Banks can invest up to Tk200 crore each in the stock market beyond their regulatory limit for the next five years.
The Bangladesh Bank issued a circular on Monday in this regard, allowing the banks to invest this excess amount which will not be calculated with the regulatory limit of 25 percent of their capital.
The decision was taken to increase liquidity supply in the stock market through banks' investment.
The banks were also given exemption from maintaining provisioning against the investment, according to the circular.
The initiative has opened up an opportunity to bring fresh investment of Tk12,000 crore from all 59 banks in the country.
The investment opportunity will remain open until January 13, 2025, according to the circular.
This move comes after the prime minister's instruction to take long and short-term measures to boost the stock market.
As of December last year, banks' individual exposure to the stock market was 11 percent on average, far lower than the regulatory limit of 25 percent, according to the Bangladesh Bank.
According to the circular, the banks can build up the fund from their own source or take the money from the central bank through repo at 5 percent rate.
They can lend this money to their subsidiaries such as merchant banks and brokerage houses at 7 percent interest rate.
The tenure of this kind of loans will end on February 9, 2025.
Such loans will be not considered with the banks' Advance Deposit Ratio.
The central bank also imposed some conditions about which kind of shares the banks can invest the money on.
They are not allowed to purchase shares of their own company with this money. They can purchase shares not more than 2 percent of other banks and financial institutions and 10 percent of other companies.
Furthermore, the banks cannot purchase more than 10 percent units of a closed-end mutual fund and 15 percent of an open-end mutual fund.
They can invest only in companies and mutual funds which have been making profits for the last three years.
Earlier in September 2019, the central bank offered liquidity support to the banks at only 6 percent interest to invest in shares.
The Bangladesh Bank issued a circular to temporarily increase the supply of liquidity in the capital market for six months. The liquidity support would also be provided through repo.
Despite this lucrative offer, response was poor as only one bank has taken Tk50 crore liquidity support from the central bank to invest in shares.
In 2010, the banks' overexposure contributed to a boom in price indices in the capital market. And the banks were allowed to invest 10 percent of their liabilities.
Later, the government amended the Bank Company Act in 2013, limiting the banks' exposure to 25 percent.

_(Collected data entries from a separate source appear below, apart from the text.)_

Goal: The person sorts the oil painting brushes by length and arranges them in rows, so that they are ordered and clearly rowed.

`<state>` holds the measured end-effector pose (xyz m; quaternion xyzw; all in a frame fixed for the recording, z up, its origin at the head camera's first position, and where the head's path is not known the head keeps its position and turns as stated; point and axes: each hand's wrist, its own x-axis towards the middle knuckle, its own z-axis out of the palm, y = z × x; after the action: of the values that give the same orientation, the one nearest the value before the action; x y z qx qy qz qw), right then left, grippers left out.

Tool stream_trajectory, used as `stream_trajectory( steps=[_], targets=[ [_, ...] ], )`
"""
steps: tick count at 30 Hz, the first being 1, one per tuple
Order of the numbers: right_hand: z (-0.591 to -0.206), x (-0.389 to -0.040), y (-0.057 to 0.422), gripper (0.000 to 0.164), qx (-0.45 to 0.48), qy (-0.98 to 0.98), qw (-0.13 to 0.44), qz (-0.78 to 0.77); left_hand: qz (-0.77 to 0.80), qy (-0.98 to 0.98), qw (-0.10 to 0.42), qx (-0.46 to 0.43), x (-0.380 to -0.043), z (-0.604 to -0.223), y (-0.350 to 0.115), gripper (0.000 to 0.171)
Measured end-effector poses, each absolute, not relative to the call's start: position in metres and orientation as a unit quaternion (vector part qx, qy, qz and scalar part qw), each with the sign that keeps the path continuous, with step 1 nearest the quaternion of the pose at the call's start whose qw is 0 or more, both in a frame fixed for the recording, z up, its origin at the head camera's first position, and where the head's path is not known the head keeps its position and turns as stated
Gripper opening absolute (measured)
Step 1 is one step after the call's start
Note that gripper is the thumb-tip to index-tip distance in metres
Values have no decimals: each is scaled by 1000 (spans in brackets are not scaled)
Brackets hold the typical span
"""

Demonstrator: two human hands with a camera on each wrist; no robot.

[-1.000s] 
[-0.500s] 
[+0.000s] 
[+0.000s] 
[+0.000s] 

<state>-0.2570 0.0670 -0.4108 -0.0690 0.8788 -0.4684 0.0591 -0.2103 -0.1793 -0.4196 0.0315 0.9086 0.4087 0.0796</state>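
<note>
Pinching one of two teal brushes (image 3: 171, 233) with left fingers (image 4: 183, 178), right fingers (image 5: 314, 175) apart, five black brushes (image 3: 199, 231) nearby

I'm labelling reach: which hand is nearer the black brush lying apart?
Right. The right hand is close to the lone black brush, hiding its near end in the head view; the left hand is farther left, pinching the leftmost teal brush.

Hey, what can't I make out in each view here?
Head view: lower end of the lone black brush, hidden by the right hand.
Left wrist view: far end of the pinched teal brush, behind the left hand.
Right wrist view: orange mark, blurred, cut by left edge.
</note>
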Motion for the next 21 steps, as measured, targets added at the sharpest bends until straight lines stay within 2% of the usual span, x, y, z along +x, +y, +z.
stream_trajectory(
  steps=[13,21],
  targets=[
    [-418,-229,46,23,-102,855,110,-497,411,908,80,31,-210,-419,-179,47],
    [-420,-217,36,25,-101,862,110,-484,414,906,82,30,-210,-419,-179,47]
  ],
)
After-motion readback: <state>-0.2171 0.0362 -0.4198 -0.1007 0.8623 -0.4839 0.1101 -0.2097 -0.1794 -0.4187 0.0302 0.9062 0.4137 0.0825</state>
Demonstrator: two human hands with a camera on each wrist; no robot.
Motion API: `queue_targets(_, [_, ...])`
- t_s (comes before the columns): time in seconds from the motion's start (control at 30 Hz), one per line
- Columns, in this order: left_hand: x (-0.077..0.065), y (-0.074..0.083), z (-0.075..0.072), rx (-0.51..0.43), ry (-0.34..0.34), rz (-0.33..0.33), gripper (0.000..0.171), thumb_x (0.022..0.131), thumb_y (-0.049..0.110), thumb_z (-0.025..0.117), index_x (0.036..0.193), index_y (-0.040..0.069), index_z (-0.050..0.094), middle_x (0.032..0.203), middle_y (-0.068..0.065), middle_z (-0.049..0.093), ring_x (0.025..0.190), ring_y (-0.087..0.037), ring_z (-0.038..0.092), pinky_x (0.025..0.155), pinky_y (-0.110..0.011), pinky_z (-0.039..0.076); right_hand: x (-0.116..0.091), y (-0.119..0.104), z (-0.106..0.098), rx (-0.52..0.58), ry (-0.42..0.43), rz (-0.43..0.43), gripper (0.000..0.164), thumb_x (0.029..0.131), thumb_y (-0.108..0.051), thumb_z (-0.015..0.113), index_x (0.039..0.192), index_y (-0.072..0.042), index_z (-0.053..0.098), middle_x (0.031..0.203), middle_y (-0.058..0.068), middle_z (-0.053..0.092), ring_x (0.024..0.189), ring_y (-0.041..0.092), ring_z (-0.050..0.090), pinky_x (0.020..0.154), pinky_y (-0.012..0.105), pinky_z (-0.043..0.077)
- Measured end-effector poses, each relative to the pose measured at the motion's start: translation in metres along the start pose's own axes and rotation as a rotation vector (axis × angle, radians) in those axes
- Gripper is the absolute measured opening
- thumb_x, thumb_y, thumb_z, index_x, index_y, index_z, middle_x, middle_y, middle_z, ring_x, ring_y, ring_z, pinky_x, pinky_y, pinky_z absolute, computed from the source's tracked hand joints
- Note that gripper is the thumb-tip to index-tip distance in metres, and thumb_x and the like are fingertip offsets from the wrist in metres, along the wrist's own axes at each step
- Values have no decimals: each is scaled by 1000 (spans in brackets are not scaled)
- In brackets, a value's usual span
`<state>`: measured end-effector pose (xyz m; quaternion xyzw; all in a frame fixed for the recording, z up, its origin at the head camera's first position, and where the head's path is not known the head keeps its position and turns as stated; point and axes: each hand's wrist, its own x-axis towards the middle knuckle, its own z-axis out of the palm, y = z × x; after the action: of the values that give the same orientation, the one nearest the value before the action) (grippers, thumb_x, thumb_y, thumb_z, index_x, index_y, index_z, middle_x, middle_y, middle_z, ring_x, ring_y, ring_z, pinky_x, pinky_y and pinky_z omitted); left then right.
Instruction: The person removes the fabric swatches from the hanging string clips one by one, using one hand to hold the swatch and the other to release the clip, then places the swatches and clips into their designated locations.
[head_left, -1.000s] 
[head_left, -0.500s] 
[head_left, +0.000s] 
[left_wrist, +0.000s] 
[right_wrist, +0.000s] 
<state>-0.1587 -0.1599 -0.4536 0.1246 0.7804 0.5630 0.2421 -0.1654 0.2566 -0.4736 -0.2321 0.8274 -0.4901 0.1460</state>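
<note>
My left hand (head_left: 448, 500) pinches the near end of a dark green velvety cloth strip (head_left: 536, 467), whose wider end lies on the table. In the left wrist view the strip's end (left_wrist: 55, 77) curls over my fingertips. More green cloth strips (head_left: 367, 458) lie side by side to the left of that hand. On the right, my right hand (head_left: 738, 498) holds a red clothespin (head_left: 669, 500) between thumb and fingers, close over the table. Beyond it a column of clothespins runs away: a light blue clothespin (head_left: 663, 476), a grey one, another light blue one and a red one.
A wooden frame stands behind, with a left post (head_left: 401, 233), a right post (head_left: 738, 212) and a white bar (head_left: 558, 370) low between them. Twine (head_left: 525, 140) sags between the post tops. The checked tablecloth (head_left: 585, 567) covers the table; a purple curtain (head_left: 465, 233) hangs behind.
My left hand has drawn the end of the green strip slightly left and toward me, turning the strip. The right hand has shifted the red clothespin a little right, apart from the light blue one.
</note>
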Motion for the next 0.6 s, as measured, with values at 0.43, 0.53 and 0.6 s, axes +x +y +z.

The banks got three years to limit their overexposure until July 2016. Since then, banks' investment in the stock market continued to decline, reducing their share to total market capitalisation – the market value of a publicly-traded company's outstanding shares.
"Liquidity is definitely a factor, but it is more important to restore the confidence of investors," said Syed Mahbubur Rahman, managing director of Mutual Trust Bank and former chairman of the Association of Bankers, Bangladesh.
Foreign investors are cutting their investment as they are not relying on the market mechanism. They are raising the issue of governance, he said.
Liquidity support can help the capital market for a short time. But restoring investors' confidence is the solution for healing the market in the long run, he added.
Appreciating the central bank's move, Bangladesh Merchant Bankers' Association president Sayadur Rahman said it will help this market turn around.
The Dhaka Stock Exchange (DSE) ended in red on Monday, with its broad index losing 3 points as investors are still sceptical about whether the fund will really come into the market.